Your assignment ->
When you find the line with "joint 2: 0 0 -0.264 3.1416" among the records below, reproduce it and each line after it exactly, ending with the line with "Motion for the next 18".

Stored data ->
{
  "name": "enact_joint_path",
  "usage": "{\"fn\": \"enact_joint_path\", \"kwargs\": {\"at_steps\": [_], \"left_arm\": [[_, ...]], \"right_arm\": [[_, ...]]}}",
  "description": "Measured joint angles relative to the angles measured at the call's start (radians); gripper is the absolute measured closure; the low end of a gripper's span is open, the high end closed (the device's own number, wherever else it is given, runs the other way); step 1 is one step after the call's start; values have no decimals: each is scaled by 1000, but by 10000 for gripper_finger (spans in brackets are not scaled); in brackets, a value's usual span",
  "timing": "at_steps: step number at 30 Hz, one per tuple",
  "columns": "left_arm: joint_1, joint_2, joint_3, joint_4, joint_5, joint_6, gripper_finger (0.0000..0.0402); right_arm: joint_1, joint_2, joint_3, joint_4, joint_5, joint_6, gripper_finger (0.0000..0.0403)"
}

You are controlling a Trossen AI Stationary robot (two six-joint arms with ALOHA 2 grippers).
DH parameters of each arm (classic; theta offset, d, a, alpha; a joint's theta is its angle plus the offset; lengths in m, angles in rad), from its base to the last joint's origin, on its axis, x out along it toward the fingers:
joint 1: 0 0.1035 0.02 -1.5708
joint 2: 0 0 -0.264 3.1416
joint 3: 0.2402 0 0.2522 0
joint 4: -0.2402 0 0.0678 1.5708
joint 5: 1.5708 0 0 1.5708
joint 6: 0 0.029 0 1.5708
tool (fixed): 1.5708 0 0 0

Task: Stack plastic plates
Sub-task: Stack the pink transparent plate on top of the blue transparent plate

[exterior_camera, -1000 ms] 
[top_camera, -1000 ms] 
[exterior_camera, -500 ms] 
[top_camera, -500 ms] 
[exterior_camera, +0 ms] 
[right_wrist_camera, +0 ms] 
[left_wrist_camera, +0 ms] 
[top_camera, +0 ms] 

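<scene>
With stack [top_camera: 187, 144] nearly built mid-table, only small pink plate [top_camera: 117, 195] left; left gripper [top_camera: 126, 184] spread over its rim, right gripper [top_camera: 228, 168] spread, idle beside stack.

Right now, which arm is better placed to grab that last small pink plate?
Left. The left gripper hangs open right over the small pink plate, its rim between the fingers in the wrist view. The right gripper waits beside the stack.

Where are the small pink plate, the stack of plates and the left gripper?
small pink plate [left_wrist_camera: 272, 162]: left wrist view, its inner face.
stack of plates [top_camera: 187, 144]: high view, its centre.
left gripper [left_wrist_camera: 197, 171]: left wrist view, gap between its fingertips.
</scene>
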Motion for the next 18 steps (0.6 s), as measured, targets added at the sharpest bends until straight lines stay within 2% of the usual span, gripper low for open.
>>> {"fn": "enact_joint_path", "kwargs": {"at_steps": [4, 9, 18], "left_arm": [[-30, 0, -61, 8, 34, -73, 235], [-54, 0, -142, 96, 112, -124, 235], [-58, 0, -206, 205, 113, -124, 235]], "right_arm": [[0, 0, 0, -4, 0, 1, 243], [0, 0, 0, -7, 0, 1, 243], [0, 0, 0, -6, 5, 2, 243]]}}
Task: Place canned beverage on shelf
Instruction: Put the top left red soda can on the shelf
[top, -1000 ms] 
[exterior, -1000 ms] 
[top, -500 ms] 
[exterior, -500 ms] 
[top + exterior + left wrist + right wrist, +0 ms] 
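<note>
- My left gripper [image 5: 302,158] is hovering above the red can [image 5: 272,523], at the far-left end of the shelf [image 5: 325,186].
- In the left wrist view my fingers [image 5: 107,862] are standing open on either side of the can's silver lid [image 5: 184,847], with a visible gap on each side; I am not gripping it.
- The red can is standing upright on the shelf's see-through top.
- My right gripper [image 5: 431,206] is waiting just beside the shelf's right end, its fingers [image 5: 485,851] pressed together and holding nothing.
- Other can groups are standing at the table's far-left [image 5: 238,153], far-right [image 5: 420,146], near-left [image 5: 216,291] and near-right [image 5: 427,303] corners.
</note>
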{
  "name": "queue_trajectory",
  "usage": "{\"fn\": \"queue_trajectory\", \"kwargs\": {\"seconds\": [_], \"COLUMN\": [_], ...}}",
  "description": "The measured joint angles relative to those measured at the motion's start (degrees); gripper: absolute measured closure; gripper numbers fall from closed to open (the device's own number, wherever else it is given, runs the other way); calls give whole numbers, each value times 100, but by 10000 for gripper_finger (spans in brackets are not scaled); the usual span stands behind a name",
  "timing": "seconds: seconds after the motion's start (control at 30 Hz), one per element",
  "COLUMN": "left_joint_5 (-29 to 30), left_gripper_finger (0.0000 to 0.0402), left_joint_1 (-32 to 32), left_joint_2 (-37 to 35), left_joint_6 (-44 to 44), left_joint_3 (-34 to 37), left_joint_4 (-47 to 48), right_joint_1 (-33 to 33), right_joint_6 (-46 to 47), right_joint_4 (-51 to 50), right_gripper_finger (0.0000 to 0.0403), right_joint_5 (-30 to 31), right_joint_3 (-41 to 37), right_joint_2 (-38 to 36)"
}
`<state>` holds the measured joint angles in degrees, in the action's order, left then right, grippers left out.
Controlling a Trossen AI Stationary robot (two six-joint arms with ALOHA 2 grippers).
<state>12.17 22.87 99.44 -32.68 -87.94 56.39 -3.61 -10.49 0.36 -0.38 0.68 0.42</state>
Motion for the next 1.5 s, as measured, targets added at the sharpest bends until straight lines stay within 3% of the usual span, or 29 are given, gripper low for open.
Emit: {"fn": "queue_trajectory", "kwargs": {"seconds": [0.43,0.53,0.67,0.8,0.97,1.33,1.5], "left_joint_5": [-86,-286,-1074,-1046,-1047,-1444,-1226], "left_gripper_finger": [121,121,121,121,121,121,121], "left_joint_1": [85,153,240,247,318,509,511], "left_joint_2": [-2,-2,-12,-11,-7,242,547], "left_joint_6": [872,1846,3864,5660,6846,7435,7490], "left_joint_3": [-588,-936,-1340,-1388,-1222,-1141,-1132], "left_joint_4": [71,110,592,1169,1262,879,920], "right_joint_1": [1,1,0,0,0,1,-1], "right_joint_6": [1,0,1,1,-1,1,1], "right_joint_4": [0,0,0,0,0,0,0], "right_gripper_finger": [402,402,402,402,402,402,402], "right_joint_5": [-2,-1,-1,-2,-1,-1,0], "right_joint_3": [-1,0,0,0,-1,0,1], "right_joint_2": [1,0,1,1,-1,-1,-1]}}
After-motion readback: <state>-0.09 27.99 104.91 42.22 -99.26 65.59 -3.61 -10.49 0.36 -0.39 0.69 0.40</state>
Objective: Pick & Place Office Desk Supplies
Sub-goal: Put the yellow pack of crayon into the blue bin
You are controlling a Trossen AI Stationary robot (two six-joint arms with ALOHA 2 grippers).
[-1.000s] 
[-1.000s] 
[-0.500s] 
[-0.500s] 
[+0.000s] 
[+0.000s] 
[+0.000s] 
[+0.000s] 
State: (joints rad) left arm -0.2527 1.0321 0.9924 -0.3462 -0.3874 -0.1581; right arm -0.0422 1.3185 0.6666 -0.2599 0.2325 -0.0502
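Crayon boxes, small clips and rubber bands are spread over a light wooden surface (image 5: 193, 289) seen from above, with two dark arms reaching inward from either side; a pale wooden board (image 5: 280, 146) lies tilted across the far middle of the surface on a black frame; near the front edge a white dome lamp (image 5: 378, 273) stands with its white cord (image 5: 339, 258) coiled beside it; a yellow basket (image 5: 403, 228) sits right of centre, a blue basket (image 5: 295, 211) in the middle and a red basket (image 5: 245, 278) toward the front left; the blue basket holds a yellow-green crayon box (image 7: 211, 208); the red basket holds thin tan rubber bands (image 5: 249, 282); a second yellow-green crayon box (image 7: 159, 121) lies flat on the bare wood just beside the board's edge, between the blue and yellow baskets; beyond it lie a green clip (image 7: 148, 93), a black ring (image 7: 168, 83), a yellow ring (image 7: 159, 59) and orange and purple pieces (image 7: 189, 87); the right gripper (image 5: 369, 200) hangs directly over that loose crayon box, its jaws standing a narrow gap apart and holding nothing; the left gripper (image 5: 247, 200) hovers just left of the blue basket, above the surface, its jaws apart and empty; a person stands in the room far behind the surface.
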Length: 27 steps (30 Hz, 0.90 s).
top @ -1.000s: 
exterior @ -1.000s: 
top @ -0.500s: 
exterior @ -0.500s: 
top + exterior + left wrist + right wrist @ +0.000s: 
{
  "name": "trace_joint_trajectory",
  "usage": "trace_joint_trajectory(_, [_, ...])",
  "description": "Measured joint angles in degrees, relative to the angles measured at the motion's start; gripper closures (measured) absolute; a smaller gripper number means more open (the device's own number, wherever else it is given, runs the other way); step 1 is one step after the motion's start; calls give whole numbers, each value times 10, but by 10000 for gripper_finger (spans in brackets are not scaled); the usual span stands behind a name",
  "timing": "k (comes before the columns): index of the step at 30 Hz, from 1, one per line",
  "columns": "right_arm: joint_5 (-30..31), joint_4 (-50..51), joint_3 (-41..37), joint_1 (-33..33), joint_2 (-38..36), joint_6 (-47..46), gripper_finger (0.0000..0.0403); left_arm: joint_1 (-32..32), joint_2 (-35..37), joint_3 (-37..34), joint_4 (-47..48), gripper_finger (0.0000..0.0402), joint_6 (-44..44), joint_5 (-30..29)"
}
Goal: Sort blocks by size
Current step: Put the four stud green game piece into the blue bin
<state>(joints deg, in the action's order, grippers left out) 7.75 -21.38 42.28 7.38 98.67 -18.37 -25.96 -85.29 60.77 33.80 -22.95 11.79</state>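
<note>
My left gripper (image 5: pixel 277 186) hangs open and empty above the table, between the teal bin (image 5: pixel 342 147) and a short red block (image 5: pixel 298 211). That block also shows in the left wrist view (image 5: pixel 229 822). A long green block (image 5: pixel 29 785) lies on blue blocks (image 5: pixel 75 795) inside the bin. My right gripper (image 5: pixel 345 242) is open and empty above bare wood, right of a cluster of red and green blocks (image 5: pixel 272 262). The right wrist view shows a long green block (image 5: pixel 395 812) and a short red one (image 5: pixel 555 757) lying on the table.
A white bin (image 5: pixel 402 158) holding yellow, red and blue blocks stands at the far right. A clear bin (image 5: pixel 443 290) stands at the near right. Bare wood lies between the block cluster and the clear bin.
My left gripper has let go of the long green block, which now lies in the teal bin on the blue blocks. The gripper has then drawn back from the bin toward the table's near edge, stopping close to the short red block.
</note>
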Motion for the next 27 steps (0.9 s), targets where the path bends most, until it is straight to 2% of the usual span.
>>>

Answer space ->
joint 2: 0 0 -0.264 3.1416
joint 3: 0.2402 0 0.2522 0
joint 4: -0.2402 0 0.0678 1.5708
joint 5: 1.5708 0 0 1.5708
joint 6: 0 0.029 0 1.5708
tool (fixed): 1.5708 0 0 0

Task: Stack plastic plates
Sub-task: Stack the pink transparent plate on top of the blue transparent plate

[exterior_camera, -1000 ms] 
[top_camera, -1000 ms] 
[exterior_camera, -500 ms] 
[top_camera, -500 ms] 
[exterior_camera, +0 ms] 
[right_wrist_camera, +0 ms] 
[left_wrist_camera, +0 ms] 
[top_camera, +0 ms] 

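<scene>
With stack [top_camera: 187, 144] nearly built mid-table, only small pink plate [top_camera: 117, 195] left; left gripper [top_camera: 126, 184] spread over its rim, right gripper [top_camera: 228, 168] spread, idle beside stack.

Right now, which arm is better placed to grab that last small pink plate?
Left. The left gripper hangs open right over the small pink plate, its rim between the fingers in the wrist view. The right gripper waits beside the stack.

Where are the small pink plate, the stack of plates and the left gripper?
small pink plate [left_wrist_camera: 272, 162]: left wrist view, its inner face.
stack of plates [top_camera: 187, 144]: high view, its centre.
left gripper [left_wrist_camera: 197, 171]: left wrist view, gap between its fingertips.
</scene>
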Motion for the next 18 steps (0.6 s), as measured, targets added at the sharpest bends until straight lines stay within 2% of the usual span, gripper low for open.

The exercise calls for nothing more than this answer.